● Your instructions:
Omit the images and retype the records verbatim.

● Saved data entries:
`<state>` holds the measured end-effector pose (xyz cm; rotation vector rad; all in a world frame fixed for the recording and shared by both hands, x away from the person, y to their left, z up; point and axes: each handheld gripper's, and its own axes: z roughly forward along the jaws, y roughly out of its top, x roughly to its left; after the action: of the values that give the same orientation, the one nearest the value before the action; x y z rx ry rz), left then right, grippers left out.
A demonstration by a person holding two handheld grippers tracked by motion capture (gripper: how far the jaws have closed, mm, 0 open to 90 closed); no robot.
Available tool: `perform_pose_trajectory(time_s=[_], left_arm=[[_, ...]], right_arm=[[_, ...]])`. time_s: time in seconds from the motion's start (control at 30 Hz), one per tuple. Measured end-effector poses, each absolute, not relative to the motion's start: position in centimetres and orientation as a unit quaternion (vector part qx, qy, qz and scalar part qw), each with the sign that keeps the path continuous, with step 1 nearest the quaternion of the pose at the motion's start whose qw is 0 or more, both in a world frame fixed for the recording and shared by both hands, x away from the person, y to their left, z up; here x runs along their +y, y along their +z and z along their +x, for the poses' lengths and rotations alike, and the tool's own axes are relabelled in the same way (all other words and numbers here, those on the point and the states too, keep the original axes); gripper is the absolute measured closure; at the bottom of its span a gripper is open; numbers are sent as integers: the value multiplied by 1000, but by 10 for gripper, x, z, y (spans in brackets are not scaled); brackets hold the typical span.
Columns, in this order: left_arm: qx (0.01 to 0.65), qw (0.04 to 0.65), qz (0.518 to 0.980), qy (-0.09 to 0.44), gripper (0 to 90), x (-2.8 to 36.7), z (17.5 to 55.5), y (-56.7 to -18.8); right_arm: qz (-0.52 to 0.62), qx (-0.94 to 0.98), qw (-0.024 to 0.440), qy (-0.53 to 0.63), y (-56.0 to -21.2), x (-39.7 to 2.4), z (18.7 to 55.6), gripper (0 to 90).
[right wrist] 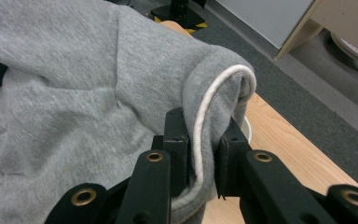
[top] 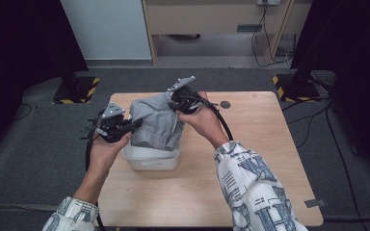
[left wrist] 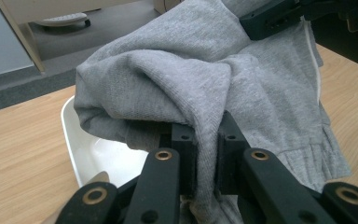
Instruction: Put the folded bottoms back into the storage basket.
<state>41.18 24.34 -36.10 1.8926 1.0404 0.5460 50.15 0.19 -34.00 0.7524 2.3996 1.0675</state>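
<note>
Under garment (top: 155, 122): white tub (top: 151, 159), wooden table (top: 250, 139).

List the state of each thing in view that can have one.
Grey garment: bunched, held up over the tub by both grippers.
White tub: upright on the table, open, garment draped into it.
Left gripper: shut on a fold of the garment.
Right gripper: shut on the white-piped edge.

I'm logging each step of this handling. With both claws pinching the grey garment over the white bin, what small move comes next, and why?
Probably lower both together: the left claw and right claw each clamp a fold of the grey garment, which hangs bunched above the white bin.
</note>
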Motion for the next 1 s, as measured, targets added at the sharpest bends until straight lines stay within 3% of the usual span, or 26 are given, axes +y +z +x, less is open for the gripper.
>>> perform_pose_trajectory(time_s=[1.0], left_arm=[[430, 436, 759, 220, 811, 253, 417, -368]], right_arm=[[273, 858, 196, 389, -348, 16, 512, 779]])
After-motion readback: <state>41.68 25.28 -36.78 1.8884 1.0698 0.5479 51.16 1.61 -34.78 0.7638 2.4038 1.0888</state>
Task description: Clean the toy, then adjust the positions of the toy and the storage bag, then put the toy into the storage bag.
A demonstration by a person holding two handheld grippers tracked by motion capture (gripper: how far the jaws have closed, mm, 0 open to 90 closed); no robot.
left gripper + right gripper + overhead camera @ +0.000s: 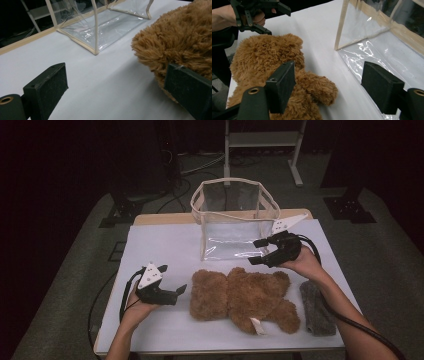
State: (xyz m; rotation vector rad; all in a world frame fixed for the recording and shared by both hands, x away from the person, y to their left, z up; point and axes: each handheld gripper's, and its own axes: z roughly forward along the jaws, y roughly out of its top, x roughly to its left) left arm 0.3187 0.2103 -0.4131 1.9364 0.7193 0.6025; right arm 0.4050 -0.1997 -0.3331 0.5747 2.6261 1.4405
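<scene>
In the left gripper view, the teddy bear (180, 42) is cut off by the right and top edges, and part of its fur is covered by the right-hand jaw. In the right gripper view, the clear bag (384, 37) ahead of the jaws is cropped at top and right.

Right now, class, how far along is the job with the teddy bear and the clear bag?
Done: the clear plastic bag with cream trim stands open on the white table. In hand: nothing; the fluffy brown teddy bear lies flat, with the left tool open beside its head and the right tool open above it. Left: gripping the bear and bagging it, probably.
</scene>
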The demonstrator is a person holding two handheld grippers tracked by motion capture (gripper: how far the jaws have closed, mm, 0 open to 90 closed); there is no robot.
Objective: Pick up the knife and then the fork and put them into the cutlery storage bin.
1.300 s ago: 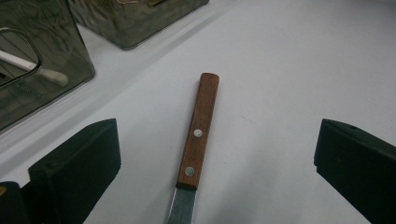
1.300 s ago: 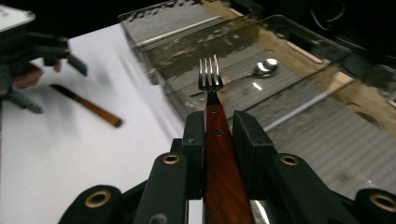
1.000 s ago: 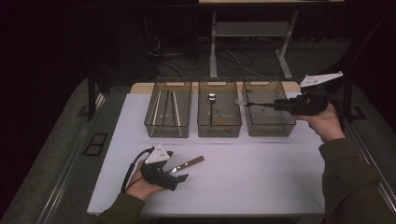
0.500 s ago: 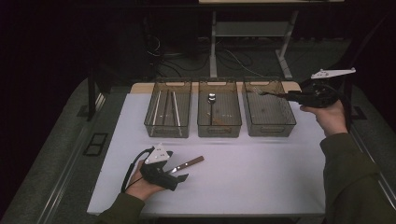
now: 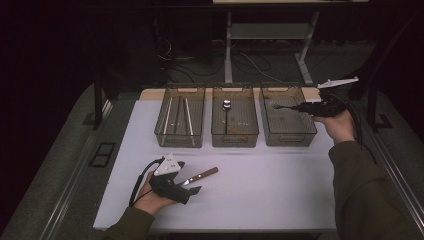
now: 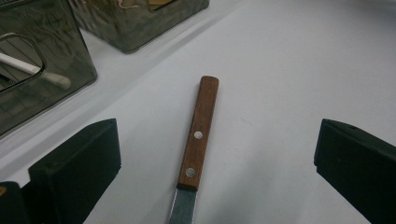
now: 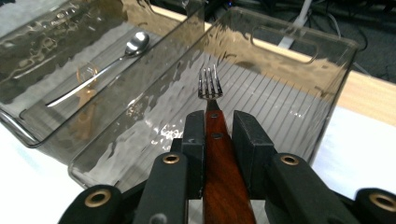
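The right gripper [image 7: 212, 128] is clamping the fork [image 7: 211, 91] by its handle, hovering over the right bin [image 5: 289, 134]; released tilted, it's risking catching the rim. The left gripper [image 6: 215, 172] is resting wide open around the knife [image 6: 198, 133], gripping nothing.

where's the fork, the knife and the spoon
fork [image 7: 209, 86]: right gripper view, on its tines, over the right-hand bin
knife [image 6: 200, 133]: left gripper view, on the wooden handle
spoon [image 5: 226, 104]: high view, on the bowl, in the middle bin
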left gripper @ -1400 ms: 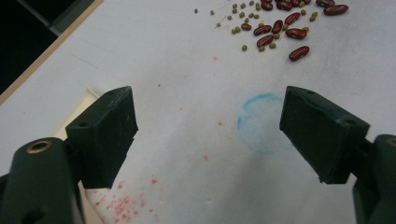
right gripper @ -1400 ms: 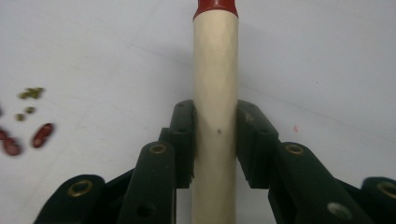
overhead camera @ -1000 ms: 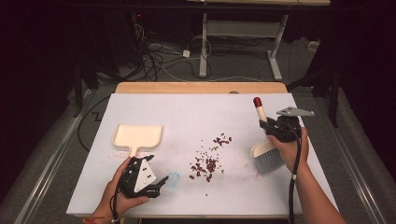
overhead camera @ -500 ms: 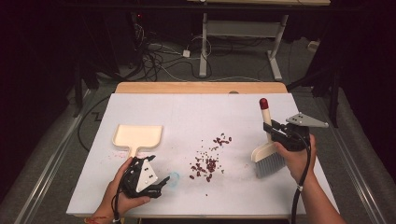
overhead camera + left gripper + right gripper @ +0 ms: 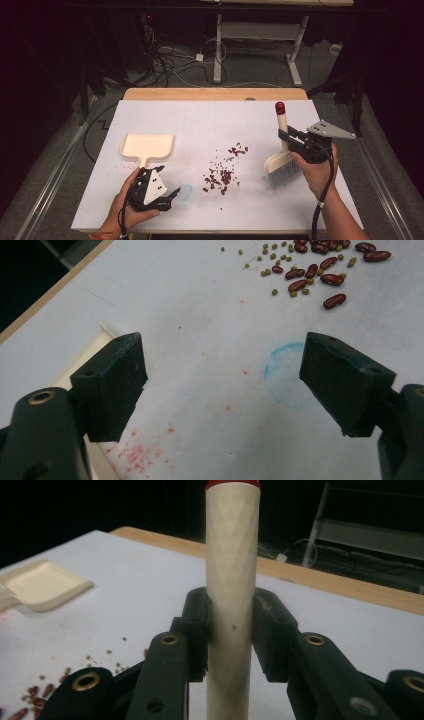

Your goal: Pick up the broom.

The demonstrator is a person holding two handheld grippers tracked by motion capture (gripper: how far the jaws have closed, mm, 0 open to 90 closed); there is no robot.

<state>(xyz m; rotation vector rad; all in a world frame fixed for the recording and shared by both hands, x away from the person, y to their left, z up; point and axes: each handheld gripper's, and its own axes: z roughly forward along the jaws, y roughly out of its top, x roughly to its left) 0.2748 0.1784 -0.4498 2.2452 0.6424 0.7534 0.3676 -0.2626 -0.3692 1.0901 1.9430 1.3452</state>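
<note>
High view shows a sweeping job barely begun: the right gripper [image 5: 288, 136] has its fingers pinching the cream handle of a small brush [image 5: 281, 165], whose red-capped end points away from the person while the grey bristles sit at or just over the white desk [image 5: 210, 120] to the right of the spill; I cannot tell whether they touch it. Right gripper view confirms the grip, both black fingers [image 5: 197, 625] pressed against the handle from either side. The beans [image 5: 224, 172], dark red ones mixed with tiny green ones, lie scattered in a loose patch near the middle of the desk, none of them gathered yet and none in the dustpan [image 5: 147, 146], which lies flat and empty at the left with its handle toward the person. The left gripper [image 5: 170, 196] rests near the front edge just beside that handle, fingers spread wide with nothing between them, above a faint blue ring [image 5: 285, 375] on the surface. By my reading, picking up the brush is done; taking the dustpan, setting it by the patch and sweeping the beans into it all remain.
</note>
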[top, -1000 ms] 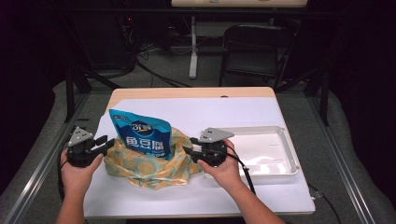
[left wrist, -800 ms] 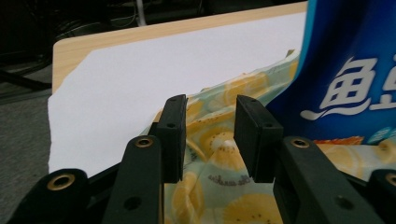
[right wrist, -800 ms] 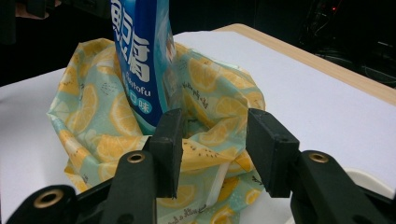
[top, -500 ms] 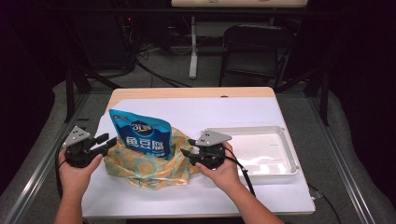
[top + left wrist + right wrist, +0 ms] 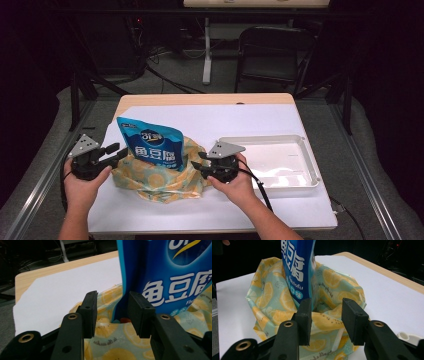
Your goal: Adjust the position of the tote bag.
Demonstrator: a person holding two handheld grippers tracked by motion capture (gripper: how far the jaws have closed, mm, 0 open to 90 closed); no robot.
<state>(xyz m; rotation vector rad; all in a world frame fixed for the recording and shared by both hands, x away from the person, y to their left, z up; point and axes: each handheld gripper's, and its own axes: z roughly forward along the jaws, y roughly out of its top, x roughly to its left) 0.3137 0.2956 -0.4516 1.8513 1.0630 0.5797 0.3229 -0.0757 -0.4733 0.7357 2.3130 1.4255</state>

● Response to the task:
`<state>` holds the measured end-effector pose (xyz cm; rotation vector rad; all in a world frame fixed for the recording and shared by both hands, x away from the person, y to their left, z up; point and axes: each handheld gripper's, and its own axes: z roughly forward along the jaws, y roughly out of its top, x roughly to its left; after the action: of the values that give the same orientation, the one nearest the value before the action; x y z rx ry rz), left then right, grippers left out.
A demonstration by a person holding two handheld grippers tracked by motion capture (gripper: how far the jaws have closed, mm, 0 open to 90 closed); no robot.
Available tool: `perform_pose_trajectory(time_s=[_], left_arm=[[_, ...]], right_arm=[[_, ...]])`. time_s: time in seconds from the motion's start (control at 30 Hz), one per tuple. Measured end-effector poses, each absolute, not relative to the motion's start: position in centimetres and orientation as a unit quaternion (vector part qx, qy, qz and scalar part qw), each with the sign that keeps the path continuous, with step 1 nearest the quaternion of the pose at the motion's start whose qw is 0 or more, both in a world frame fixed for the recording and shared by both hands, x away from the person, y to their left, z up; here x runs along their +y, y along their +z and z along their +x, for the poses' lengths and rotations alike, and the tool's own axes are relabelled in the same way (all other words and numbers here, those on the point and the states too, keep the original axes); gripper is the absolute measured closure; at the bottom of its span a gripper is open; numbers are sent as integers: the value multiplied by 1000, but by 10 for gripper, x, z, y (spans in brackets are not scaled); brackets hold the typical span.
Columns, in this order: left_arm: qx (0.01 to 0.65), qw (0.04 to 0.65), qz (0.518 to 0.980), qy (-0.09 to 0.44), gripper (0 to 90), x (-2.8 to 36.7), z (17.5 to 55.5), y (-56.7 to -18.8); right_arm: qz (-0.52 to 0.62), qx (-0.94 to 0.98), qw (-0.024 to 0.440), qy (-0.53 to 0.63), y (-56.0 to -21.2), x (-39.7 to 2.4), z (18.7 to 55.6), gripper (0 to 90).
[right wrist] 
[top] 
[left wrist] 
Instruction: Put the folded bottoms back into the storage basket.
<state>41.18 24.34 -36.10 1.8926 1.0404 0.5460 50.15 0.19 -34.00 0.7524 2.3996 1.0675</state>
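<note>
Under garment (top: 155, 122): white tub (top: 151, 159), wooden table (top: 250, 139).

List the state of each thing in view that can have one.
Grey garment: bunched, held up over the tub by both grippers.
White tub: upright on the table, open, garment draped into it.
Left gripper: shut on a fold of the garment.
Right gripper: shut on the white-piped edge.

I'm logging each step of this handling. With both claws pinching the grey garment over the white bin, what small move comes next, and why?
Probably lower both together: the left claw and right claw each clamp a fold of the grey garment, which hangs bunched above the white bin.
</note>
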Motion for the next 1 s, as measured, targets added at the sharpest bends until straight lines stay within 3% of the usual span, or 26 are given, axes +y +z +x, less is open for the gripper.
>>> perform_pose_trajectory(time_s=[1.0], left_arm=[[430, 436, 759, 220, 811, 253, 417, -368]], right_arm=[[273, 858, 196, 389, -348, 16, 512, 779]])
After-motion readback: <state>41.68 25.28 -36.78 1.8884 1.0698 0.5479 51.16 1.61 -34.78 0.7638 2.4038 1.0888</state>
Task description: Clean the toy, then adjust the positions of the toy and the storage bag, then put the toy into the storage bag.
A demonstration by a person holding two handheld grippers tracked by motion capture (gripper: how far the jaws have closed, mm, 0 open to 90 closed); no robot.
left gripper + right gripper + overhead camera @ +0.000s: 
State: (xyz m; rotation vector rad; all in a world frame fixed for the recording and shared by both hands, x away from the person, y to their left, z up; point and axes: each handheld gripper's, and its own axes: z roughly forward along the jaws, y roughly out of its top, x roughly to its left) left arm 0.3187 0.2103 -0.4131 1.9364 0.7193 0.6025; right arm 0.4050 -0.1997 -0.3331 0.5747 2.6261 1.4405
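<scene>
In the left gripper view, the teddy bear (180, 42) is cut off by the right and top edges, and part of its fur is covered by the right-hand jaw. In the right gripper view, the clear bag (384, 37) ahead of the jaws is cropped at top and right.

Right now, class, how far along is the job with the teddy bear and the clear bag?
Done: the clear plastic bag with cream trim stands open on the white table. In hand: nothing; the fluffy brown teddy bear lies flat, with the left tool open beside its head and the right tool open above it. Left: gripping the bear and bagging it, probably.
</scene>
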The demonstrator is a person holding two handheld grippers tracked by motion capture (gripper: how far the jaws have closed, mm, 0 open to 90 closed); there is no robot.
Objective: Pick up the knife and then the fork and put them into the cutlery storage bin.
1.300 s ago: 
1.300 s ago: 
1.000 s ago: 
0.500 s ago: 
now: 
now: 
now: 
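The right gripper [image 7: 212, 128] is clamping the fork [image 7: 211, 91] by its handle, hovering over the right bin [image 5: 289, 134]; released tilted, it's risking catching the rim. The left gripper [image 6: 215, 172] is resting wide open around the knife [image 6: 198, 133], gripping nothing.

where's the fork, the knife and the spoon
fork [image 7: 209, 86]: right gripper view, on its tines, over the right-hand bin
knife [image 6: 200, 133]: left gripper view, on the wooden handle
spoon [image 5: 226, 104]: high view, on the bowl, in the middle bin
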left gripper @ -1400 ms: 
right gripper @ -1400 ms: 
overhead camera @ -1000 ms: 
overhead camera @ -500 ms: 
overhead camera + left gripper + right gripper @ +0 ms: 

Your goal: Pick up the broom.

The demonstrator is a person holding two handheld grippers tracked by motion capture (gripper: how far the jaws have closed, mm, 0 open to 90 closed); there is no robot.

<state>(xyz m; rotation vector rad; all in a world frame fixed for the recording and shared by both hands, x away from the person, y to their left, z up; point and axes: each handheld gripper's, and its own axes: z roughly forward along the jaws, y roughly out of its top, x roughly to its left) 0.2748 0.1784 -0.4498 2.2452 0.6424 0.7534 0.3676 -0.2626 -0.3692 1.0901 1.9430 1.3452</state>
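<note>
High view shows a sweeping job barely begun: the right gripper [image 5: 288, 136] has its fingers pinching the cream handle of a small brush [image 5: 281, 165], whose red-capped end points away from the person while the grey bristles sit at or just over the white desk [image 5: 210, 120] to the right of the spill; I cannot tell whether they touch it. Right gripper view confirms the grip, both black fingers [image 5: 197, 625] pressed against the handle from either side. The beans [image 5: 224, 172], dark red ones mixed with tiny green ones, lie scattered in a loose patch near the middle of the desk, none of them gathered yet and none in the dustpan [image 5: 147, 146], which lies flat and empty at the left with its handle toward the person. The left gripper [image 5: 170, 196] rests near the front edge just beside that handle, fingers spread wide with nothing between them, above a faint blue ring [image 5: 285, 375] on the surface. By my reading, picking up the brush is done; taking the dustpan, setting it by the patch and sweeping the beans into it all remain.
</note>
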[top, -1000 ms] 
[left wrist, -800 ms] 
[right wrist, -800 ms] 
[top, -500 ms] 
[top + left wrist + right wrist, +0 ms] 
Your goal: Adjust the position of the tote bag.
Demonstrator: a person holding two handheld grippers tracked by motion capture (gripper: how far the jaws have closed, mm, 0 open to 90 closed); no robot.
<state>(xyz m; rotation vector rad; all in a world frame fixed for the recording and shared by both hands, x away from the person, y to their left, z up; point and axes: each handheld gripper's, and its own axes: z roughly forward along the jaws, y roughly out of its top, x roughly to its left) 0.3137 0.2956 -0.4516 1.8513 1.0630 0.5797 0.3229 -0.0757 -0.4733 0.7357 2.3130 1.4255</state>

The exercise has been answered in full.